BEGIN Supplied material

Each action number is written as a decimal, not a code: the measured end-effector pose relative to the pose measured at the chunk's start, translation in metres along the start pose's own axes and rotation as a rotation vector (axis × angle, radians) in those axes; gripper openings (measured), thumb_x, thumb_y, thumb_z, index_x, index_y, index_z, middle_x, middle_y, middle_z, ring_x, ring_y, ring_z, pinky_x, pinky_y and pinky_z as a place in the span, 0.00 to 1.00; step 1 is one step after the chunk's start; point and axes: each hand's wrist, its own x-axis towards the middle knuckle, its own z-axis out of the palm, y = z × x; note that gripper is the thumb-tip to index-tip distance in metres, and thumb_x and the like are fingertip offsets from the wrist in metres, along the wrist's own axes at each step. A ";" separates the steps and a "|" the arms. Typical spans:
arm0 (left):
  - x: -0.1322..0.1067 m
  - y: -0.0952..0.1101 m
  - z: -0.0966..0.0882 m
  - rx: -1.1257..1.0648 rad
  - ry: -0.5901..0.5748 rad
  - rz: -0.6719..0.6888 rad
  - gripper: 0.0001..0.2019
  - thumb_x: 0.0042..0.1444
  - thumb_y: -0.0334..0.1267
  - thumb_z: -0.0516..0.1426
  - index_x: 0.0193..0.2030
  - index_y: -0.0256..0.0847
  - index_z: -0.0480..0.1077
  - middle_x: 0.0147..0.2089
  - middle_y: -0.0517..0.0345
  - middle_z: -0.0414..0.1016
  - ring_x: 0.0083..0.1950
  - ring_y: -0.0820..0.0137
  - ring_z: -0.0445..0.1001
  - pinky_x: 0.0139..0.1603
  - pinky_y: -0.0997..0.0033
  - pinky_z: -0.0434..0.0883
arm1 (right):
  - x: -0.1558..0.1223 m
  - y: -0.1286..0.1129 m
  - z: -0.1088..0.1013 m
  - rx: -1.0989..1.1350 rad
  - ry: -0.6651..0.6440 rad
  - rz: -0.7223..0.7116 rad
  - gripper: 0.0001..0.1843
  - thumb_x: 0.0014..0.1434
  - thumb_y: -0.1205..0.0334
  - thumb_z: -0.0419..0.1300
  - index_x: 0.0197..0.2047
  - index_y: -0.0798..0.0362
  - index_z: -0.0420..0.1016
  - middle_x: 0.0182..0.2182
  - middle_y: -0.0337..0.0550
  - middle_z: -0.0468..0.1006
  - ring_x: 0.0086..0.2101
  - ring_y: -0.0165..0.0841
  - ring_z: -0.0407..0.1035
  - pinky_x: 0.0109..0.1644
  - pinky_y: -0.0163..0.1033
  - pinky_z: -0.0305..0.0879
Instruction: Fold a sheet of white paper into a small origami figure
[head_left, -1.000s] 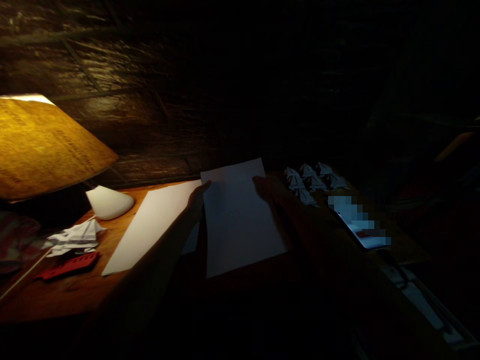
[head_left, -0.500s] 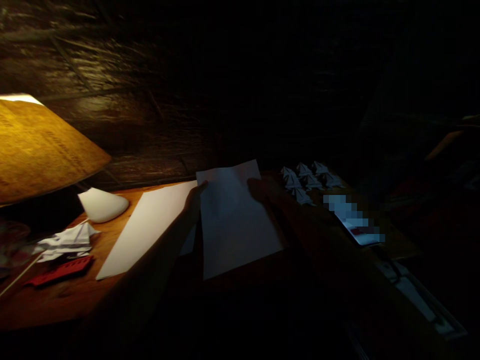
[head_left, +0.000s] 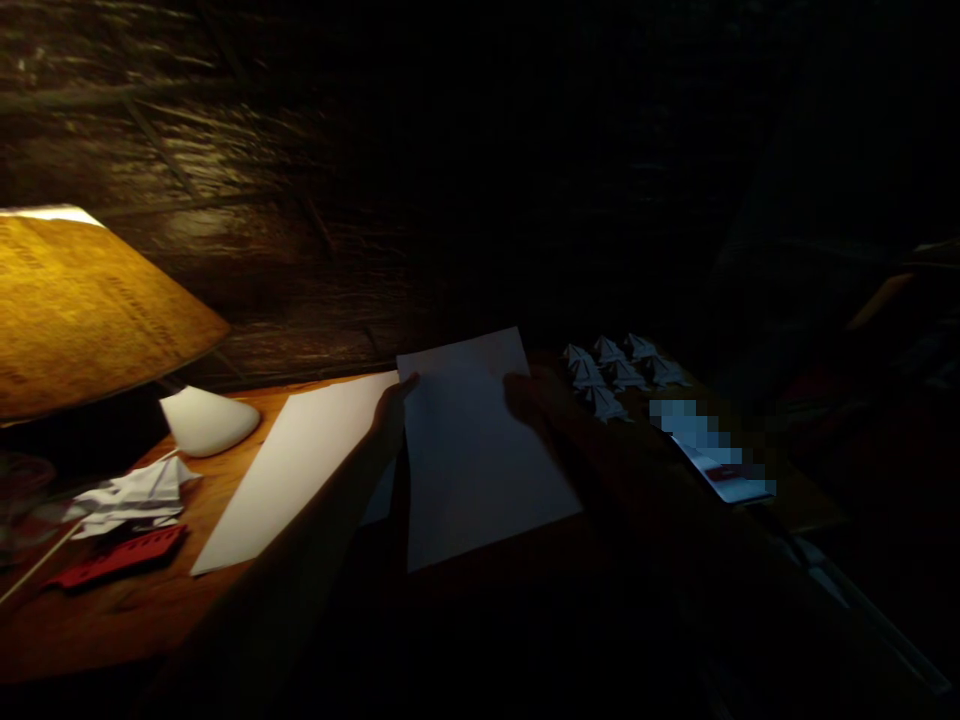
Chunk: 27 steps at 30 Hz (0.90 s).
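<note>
A glowing yellow woven lampshade (head_left: 90, 310) hangs over the left end of the brown wooden counter (head_left: 150, 610). Beneath it are a white cone-shaped object (head_left: 210, 420), some crumpled white folded paper (head_left: 135, 490) and a flat red strip (head_left: 120, 555). A long white sheet (head_left: 300, 460) lies flat beside them. At mid-counter, the left hand (head_left: 390, 415) has its fingers closed on the left edge of a plain white sheet of paper (head_left: 480, 450). The right hand (head_left: 532, 395) holds the sheet's right edge (fingers half lost in shadow). Small folded white paper figures (head_left: 619, 370) cluster further right.
</note>
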 end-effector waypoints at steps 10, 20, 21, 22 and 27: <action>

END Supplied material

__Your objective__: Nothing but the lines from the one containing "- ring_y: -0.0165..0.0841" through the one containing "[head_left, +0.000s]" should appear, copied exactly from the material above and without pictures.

__Written solution__:
  - ring_y: -0.0165..0.0841
  - ring_z: -0.0407..0.1035
  - pinky_x: 0.0109..0.1644
  - pinky_y: -0.0163..0.1033
  - pinky_z: -0.0305..0.0879
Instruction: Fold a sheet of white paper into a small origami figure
[head_left, -1.000s] 
[head_left, -0.500s] 
[head_left, +0.000s] 

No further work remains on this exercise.